» WHAT YOU ARE ASKED TO DO: Would you please transcribe, exactly as written, the lines of the entries below starting at the one that holds "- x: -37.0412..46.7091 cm" and ending at the one that holds "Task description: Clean", both included?

» DATA SUPPLIED:
((

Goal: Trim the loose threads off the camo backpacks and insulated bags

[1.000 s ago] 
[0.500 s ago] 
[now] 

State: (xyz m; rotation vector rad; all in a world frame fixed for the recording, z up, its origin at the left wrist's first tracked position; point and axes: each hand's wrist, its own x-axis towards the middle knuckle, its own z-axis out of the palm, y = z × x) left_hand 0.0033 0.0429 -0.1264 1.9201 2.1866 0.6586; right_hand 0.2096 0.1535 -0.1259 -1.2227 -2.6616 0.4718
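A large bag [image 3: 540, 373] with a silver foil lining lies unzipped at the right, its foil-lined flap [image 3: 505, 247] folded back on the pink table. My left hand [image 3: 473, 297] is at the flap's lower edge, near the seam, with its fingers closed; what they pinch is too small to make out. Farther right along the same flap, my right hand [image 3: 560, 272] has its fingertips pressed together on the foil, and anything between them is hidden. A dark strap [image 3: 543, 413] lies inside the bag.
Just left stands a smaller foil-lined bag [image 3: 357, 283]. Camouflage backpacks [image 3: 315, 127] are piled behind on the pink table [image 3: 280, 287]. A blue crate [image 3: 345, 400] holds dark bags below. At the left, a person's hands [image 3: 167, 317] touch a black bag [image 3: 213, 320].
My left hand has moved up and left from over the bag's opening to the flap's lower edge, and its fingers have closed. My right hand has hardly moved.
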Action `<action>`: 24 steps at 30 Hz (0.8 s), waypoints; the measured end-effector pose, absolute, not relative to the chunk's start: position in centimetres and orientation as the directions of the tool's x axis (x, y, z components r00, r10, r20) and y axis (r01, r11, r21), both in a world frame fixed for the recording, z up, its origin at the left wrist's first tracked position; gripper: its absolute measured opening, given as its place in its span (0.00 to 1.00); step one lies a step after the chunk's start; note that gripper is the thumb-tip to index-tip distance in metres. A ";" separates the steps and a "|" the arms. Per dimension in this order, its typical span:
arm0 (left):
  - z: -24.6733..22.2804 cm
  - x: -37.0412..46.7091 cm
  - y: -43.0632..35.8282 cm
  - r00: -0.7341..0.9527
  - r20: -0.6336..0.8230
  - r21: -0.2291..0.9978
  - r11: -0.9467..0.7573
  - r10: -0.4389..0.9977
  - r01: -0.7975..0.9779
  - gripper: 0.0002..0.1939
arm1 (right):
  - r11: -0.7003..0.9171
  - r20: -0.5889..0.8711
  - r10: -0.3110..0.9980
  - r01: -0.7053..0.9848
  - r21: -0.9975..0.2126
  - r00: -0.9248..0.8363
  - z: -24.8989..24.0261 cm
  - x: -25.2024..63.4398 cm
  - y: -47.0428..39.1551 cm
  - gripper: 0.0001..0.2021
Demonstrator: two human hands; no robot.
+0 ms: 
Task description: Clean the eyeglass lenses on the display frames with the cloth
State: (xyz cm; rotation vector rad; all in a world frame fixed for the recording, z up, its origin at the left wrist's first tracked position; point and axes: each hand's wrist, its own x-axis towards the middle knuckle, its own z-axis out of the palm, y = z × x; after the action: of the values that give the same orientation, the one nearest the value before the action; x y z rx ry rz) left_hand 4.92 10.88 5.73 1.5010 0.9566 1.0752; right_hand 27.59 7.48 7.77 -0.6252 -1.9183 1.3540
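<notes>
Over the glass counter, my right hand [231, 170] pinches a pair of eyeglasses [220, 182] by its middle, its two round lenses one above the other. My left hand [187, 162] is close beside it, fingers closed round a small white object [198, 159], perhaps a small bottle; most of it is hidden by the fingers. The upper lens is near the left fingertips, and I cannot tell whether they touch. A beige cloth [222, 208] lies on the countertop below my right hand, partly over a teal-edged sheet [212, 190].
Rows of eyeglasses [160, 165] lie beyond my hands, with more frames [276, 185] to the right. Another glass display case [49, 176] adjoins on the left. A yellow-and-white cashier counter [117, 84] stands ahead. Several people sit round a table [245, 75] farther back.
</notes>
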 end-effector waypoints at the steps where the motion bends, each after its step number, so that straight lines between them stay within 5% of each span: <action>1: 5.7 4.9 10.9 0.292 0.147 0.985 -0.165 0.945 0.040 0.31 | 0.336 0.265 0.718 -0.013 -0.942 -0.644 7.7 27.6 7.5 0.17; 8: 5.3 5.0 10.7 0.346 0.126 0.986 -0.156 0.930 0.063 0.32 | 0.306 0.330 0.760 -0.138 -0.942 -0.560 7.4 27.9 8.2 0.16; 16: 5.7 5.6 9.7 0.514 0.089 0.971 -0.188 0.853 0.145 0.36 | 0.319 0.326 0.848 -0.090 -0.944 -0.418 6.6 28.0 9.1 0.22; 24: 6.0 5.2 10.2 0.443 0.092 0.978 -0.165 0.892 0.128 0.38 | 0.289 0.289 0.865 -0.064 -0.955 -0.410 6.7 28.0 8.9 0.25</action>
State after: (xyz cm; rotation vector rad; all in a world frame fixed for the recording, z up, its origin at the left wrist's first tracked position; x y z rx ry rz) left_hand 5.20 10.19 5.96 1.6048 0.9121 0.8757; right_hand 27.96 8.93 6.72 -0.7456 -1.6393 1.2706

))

» REPLY TO THE EXERCISE:
  - x: -37.0412..46.7091 cm
  - y: -43.0632..35.8282 cm
  - r00: -0.7341..0.9527
  - r20: -0.6336..0.8230
  - r21: -0.2291..0.9978
  - r11: -0.9467..0.7573
  - r10: -0.4389..0.9977
  - r01: -0.7975..0.9779
  - gripper: 0.0002..0.1939
arm1 (right):
  - r11: -0.7003..0.9171
  - r20: -0.5889..0.8711
  - r10: -0.3110..0.9980
  - r01: -0.7053..0.9848
  - r21: -0.9975..0.2126
  - r00: -0.9248..0.8363
  - z: -24.8989..24.0261 cm
  - x: -25.2024..63.4398 cm
  - y: -47.0428..39.1551 cm
  - gripper: 0.0001..0.2021
Demonstrator: two human hands; no robot.
+0 ms: 
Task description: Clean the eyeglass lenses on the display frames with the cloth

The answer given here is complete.